A few weeks ago I returned to take photographs and to think about writing a little about Andrew to launch this blog. The face of the rusting plate no longer carried the dedication. Andrew’s tree stood marked but anonymous. I took some photographs and walked away wondering what to do. I considered taking a sheet from my notepad and writing on it Andrew Riley, Electrochemist, 1958-1992, perhaps attaching it with chewing gum, but I had none.

I had long been interested in cold fusion as exemplary suborderly science. It drifts anomalously between other orders of thought, between the everyday homeliness of room temperature to deathly explosiveness if badly contained, between messiah and deceiver. As I drafted this account drinking stout in The Dove, with Andrew’s desolate tree much in mind, further thoughts occupied me. How carefully we have to maintain our acts of commemoration. We have to remember to remember. People. Places. Events. No history without diligence.

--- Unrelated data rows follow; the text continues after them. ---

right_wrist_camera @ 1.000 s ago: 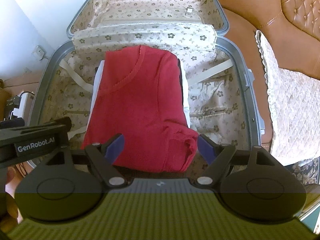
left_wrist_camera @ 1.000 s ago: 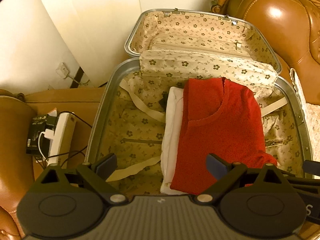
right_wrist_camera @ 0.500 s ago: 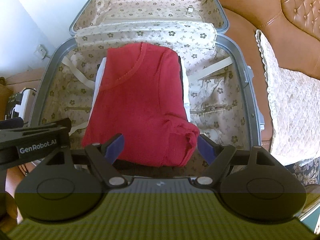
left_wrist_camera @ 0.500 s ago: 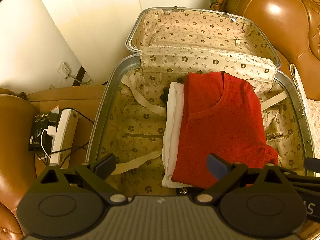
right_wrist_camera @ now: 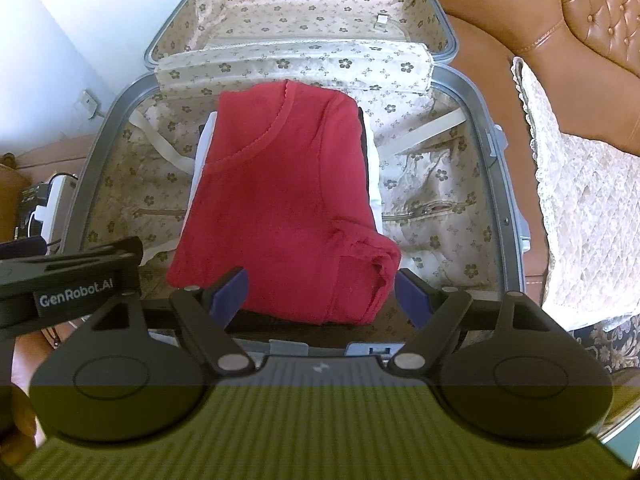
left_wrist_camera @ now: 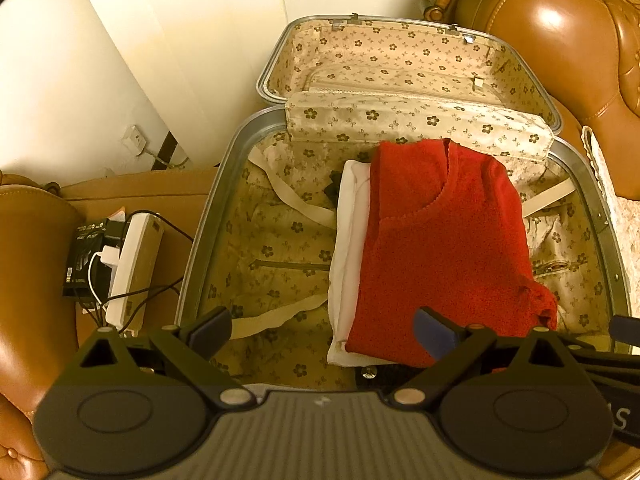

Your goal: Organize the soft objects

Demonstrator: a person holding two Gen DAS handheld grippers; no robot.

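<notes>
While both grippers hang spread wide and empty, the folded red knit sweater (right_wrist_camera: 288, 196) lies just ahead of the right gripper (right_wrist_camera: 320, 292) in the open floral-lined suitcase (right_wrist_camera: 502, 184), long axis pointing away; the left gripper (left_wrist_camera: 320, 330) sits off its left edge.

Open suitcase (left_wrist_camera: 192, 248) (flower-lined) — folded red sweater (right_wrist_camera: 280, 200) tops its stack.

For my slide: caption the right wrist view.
Open right tool above a folded red sweater in an open floral-lined suitcase.
</notes>
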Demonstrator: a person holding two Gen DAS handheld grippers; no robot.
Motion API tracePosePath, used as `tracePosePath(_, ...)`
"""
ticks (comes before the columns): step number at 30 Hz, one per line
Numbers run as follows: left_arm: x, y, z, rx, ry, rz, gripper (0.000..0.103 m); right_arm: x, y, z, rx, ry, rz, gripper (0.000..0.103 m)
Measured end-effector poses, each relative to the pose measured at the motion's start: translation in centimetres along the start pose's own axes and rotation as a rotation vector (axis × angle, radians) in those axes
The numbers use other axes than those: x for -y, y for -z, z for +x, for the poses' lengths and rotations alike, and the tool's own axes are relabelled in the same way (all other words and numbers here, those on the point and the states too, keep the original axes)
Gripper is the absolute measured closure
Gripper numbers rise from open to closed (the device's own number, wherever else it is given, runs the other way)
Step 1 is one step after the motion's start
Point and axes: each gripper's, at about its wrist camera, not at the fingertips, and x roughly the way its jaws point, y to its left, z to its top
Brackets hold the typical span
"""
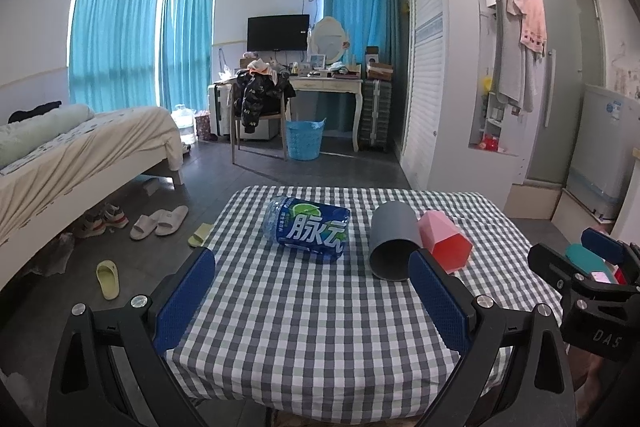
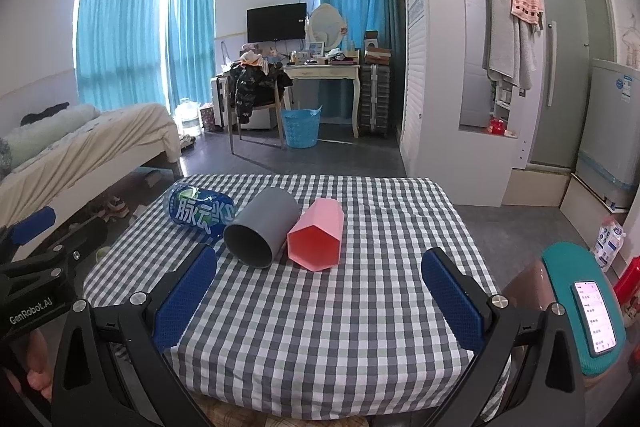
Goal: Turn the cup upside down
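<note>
A grey round cup (image 1: 391,241) (image 2: 260,230) lies on its side on the checked tablecloth (image 1: 312,307) (image 2: 340,307), its mouth towards me. A pink faceted cup (image 1: 445,242) (image 2: 316,238) lies on its side right beside it, touching it. A blue drink bottle (image 1: 307,228) (image 2: 198,211) lies to their left. My left gripper (image 1: 312,299) hovers open above the table's near part, short of the bottle and grey cup. My right gripper (image 2: 318,297) is open too, nearer than both cups, with nothing between its fingers.
The small table stands in a bedroom. A bed (image 1: 80,147) is at the left, slippers (image 1: 160,223) on the floor, a chair with clothes and a blue basket (image 1: 303,139) beyond. A phone on a teal stool (image 2: 580,307) sits at the right.
</note>
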Motion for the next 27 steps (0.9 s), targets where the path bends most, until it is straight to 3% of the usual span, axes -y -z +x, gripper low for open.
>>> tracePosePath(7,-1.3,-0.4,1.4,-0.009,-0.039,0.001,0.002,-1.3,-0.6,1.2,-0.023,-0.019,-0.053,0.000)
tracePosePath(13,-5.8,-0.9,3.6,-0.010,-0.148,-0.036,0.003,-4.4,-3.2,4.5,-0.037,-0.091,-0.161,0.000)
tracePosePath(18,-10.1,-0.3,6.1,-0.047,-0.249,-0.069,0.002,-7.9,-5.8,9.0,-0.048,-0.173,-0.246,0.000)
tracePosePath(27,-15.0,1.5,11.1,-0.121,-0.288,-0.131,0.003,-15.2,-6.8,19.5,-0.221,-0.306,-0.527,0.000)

And from this it is a small move to recognise how tenuous the world of science can also be. Cold fusion is now an area populated by ageing senior scientists who can pursue its research off the back of other monies. Funding bodies are loath to support the field. Young scientists cannot establish reputations in it. In a recent interview, Andrew’s colleague Michael McKubre notes how cold fusion’s scientists and their once vociferous debunkers are now equally dying out. Soon, perhaps, no one will be able to do the experiments with the necessary exactness of technique and, if anyone cares, there may be other fatalities as the know-how is reconstructed.

In an image which haunts and terrifies me from an otherwise dispassionate forensic report, science itself can be as fleeting as Andrew’s grip on the exploding cell and as legible afterwards as his handprint still attached to the steel.


TheLadyofAvich (LofA) said...

The Culture of Memory. There are those that believe that things...places, structures leave footprints behind, like ghostly geography. Thus a house can leave a ghost, a neighbourhood, a section of a city. Is is posssible that in the 'explosion' of leaving the inhabitants leave traces behind, much like Andrew? Thus resulting in a ghostly mark, and tidal mark per se? And if so, would not these apparations, these ghost marks, on geography be suborderly?

John Bowers said...

Suborderly as a contraction of subliminal-orderly perhaps. These ghosts are material. In the wear of surfaces, the kink of a street, the name of a neighbourhood. You speak of psychogeography, m'lady, and its suborderly landscapes may well feature from time to time in this blog.